Heart arrhythmias may feel like a fluttering or racing heart and may be harmless. However, some heart arrhythmias may cause bothersome — sometimes even life-threatening — signs and symptoms.

However, sometimes it's normal for a person to have a fast or slow heart rate. For example, the heart rate may increase with exercise or slow down during sleep.

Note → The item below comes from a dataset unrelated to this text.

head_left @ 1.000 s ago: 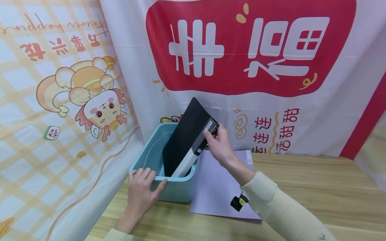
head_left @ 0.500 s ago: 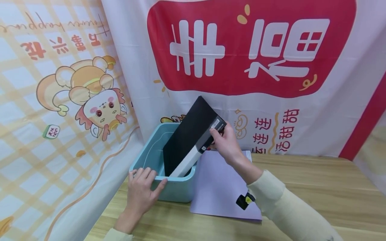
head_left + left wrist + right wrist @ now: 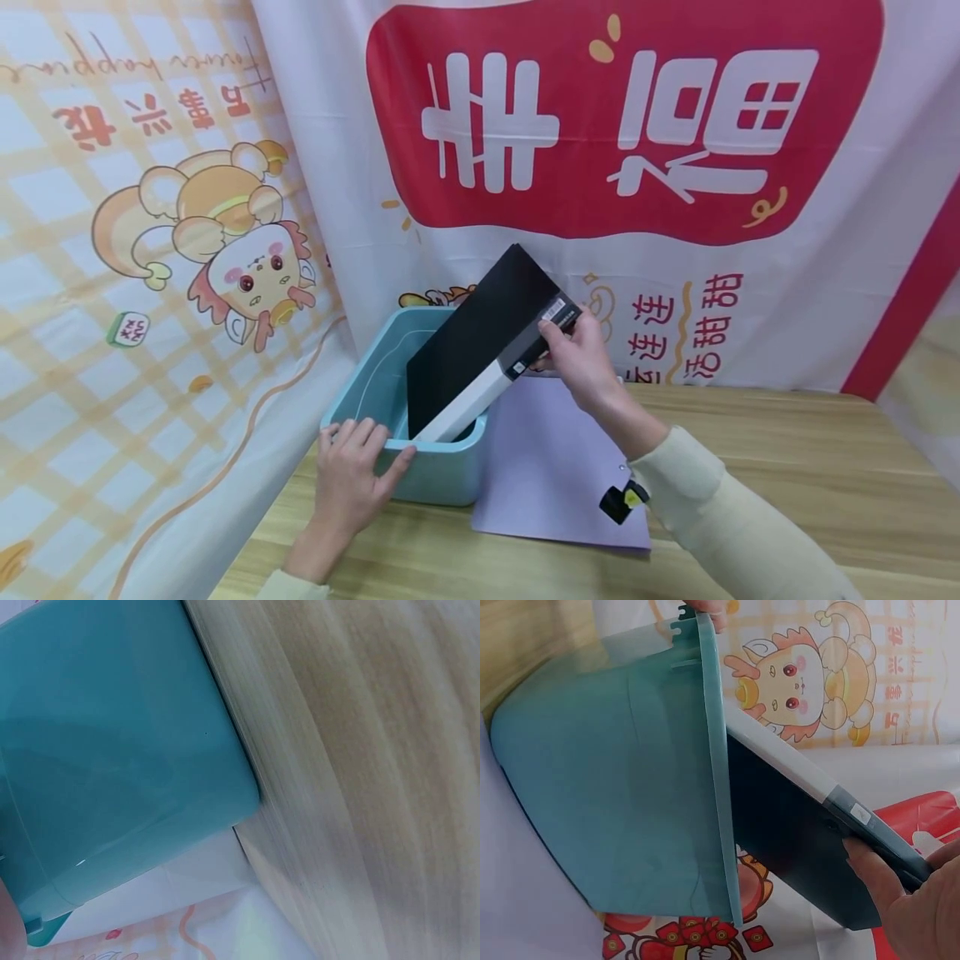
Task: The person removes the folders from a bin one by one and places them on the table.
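Note:
My right hand pinches the upper right corner of a black folder with a white spine, thumb on the labelled front. The folder leans, its lower end inside a light-blue plastic bin and its upper end sticking out over the right rim. In the right wrist view the folder slants out past the rim, with fingers behind it. My left hand grips the bin's near left corner, fingers hooked over the rim and thumb along the front. Mostly the bin's outer wall fills the left wrist view.
A purple sheet-like folder lies flat on the wooden table, right beside the bin. Printed cloths hang close behind and on the left. A small black-and-yellow device sits at the right wrist.
My right hand has moved right, tilting the black folder further over the bin's right rim. The left hand and the bin have stayed in place.

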Action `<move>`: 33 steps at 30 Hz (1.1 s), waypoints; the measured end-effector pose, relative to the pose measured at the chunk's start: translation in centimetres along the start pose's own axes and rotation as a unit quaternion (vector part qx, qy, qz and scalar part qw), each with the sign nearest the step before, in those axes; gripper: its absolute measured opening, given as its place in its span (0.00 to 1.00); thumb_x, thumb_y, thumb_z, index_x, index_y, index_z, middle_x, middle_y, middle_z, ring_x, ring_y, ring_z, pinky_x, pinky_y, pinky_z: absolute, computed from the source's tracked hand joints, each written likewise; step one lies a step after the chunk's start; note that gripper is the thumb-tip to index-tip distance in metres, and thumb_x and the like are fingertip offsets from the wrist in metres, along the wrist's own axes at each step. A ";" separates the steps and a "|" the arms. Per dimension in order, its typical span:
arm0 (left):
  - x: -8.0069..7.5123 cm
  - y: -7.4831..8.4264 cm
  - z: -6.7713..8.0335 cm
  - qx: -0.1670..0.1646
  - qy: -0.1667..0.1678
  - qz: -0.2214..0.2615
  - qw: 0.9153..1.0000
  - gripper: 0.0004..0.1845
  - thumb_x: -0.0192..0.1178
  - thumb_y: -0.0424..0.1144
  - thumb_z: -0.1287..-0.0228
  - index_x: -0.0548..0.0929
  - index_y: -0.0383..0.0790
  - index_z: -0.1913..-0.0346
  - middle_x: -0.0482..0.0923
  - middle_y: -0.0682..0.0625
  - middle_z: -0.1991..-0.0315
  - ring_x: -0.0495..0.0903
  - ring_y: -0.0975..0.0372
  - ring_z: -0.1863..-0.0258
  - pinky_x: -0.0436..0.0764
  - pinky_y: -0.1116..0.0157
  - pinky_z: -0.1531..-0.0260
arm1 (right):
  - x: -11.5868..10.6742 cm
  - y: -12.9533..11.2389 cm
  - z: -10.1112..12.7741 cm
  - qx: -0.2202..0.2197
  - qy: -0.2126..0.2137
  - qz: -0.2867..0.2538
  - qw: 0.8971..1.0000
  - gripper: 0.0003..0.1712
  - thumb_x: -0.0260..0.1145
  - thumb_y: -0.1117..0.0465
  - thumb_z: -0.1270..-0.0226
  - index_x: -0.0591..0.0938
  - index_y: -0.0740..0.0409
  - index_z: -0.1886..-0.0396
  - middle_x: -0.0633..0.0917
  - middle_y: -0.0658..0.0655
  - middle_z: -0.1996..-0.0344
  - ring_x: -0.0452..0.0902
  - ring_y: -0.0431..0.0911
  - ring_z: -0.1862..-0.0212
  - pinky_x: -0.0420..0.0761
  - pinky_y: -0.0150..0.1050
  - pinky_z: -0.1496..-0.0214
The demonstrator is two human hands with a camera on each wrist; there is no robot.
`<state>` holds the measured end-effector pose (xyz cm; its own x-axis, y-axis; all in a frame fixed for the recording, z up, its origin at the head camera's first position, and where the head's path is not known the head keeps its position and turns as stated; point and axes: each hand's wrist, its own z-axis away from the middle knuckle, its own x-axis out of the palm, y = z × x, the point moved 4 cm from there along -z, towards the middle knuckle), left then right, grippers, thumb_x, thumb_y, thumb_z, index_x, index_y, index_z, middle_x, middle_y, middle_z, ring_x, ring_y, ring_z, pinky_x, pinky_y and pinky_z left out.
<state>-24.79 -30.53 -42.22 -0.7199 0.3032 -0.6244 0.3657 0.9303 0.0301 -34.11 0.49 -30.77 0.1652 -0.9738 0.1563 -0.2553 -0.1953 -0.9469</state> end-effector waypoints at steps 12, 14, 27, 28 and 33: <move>0.0 0.1 -0.1 -0.002 -0.001 0.002 1.000 0.23 0.58 0.64 0.32 0.78 0.46 0.69 0.71 0.54 0.74 0.71 0.57 0.69 0.66 0.43 0.50 | -1.7 -0.6 -0.4 0.001 -0.007 -0.017 1.000 0.20 0.50 0.68 0.21 0.64 0.72 0.35 0.78 0.72 0.43 0.84 0.58 0.47 0.86 0.49 0.55; 0.0 0.1 0.0 -0.001 0.002 0.002 1.000 0.24 0.57 0.64 0.32 0.78 0.46 0.69 0.71 0.54 0.74 0.71 0.57 0.69 0.66 0.43 0.51 | -1.9 -0.7 -0.4 -0.002 -0.007 -0.022 1.000 0.19 0.50 0.68 0.21 0.64 0.72 0.36 0.78 0.73 0.45 0.85 0.57 0.49 0.86 0.51 0.56; 0.1 0.1 0.0 0.003 0.004 0.003 1.000 0.24 0.57 0.64 0.32 0.77 0.46 0.69 0.71 0.54 0.74 0.71 0.56 0.69 0.67 0.43 0.50 | -3.6 -1.0 -0.7 0.005 -0.003 -0.041 0.999 0.26 0.48 0.67 0.20 0.62 0.68 0.26 0.76 0.72 0.35 0.82 0.60 0.42 0.86 0.48 0.55; 0.1 0.1 0.0 0.003 0.004 0.003 1.000 0.24 0.57 0.64 0.32 0.77 0.46 0.69 0.71 0.54 0.74 0.71 0.56 0.69 0.67 0.43 0.50 | -3.7 -1.1 -0.7 0.005 -0.003 -0.042 0.999 0.26 0.48 0.67 0.19 0.62 0.68 0.26 0.76 0.72 0.35 0.82 0.60 0.42 0.86 0.48 0.55; 0.0 0.1 -0.1 0.004 0.004 0.006 1.000 0.24 0.57 0.64 0.32 0.77 0.46 0.69 0.70 0.54 0.74 0.71 0.56 0.69 0.66 0.43 0.50 | -4.3 -1.4 -0.8 0.002 0.001 -0.044 0.999 0.25 0.47 0.65 0.18 0.62 0.68 0.26 0.75 0.71 0.34 0.81 0.61 0.40 0.85 0.48 0.52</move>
<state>-24.81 -30.43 -42.19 -0.7207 0.3151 -0.6175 0.3785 0.9251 0.0304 -35.22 4.86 -29.87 0.1848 -0.9532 0.2393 -0.2369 -0.2795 -0.9304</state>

Heart arrhythmia treatment may include medications, catheter procedures, implanted devices or surgery to control or eliminate fast, slow or irregular heartbeats. A heart-healthy lifestyle can help prevent heart damage that can trigger certain heart arrhythmias.


In general, heart arrhythmias are grouped by the speed of the heart rate. For example:

Tachycardia (tak-ih-KAHR-dee-uh) is a fast heart. The resting heart rate is greater than 100 beats a minute.

Bradycardia (brad-e-KAHR-dee-uh) is a slow heartbeat. The resting heart rate is less than 60 beats a minute.

Fast heartbeat (tachycardia)

Types of tachycardias include:

Atrial fibrillation (A-fib). Chaotic heart signaling causes a rapid, uncoordinated heart rate. The condition may be temporary, but some A-fib episodes may not stop unless treated. A-fib is associated with serious complications such as stroke.

Atrial flutter. Atrial flutter is similar to A-fib, but heartbeats are more organized. Atrial flutter is also linked to stroke.

Supraventricular tachycardia. Supraventricular tachycardia is a broad term that includes arrhythmias that start above the lower heart chambers (ventricles). Supraventricular tachycardia causes episodes of a pounding heartbeat (palpitations) that begin and end abruptly.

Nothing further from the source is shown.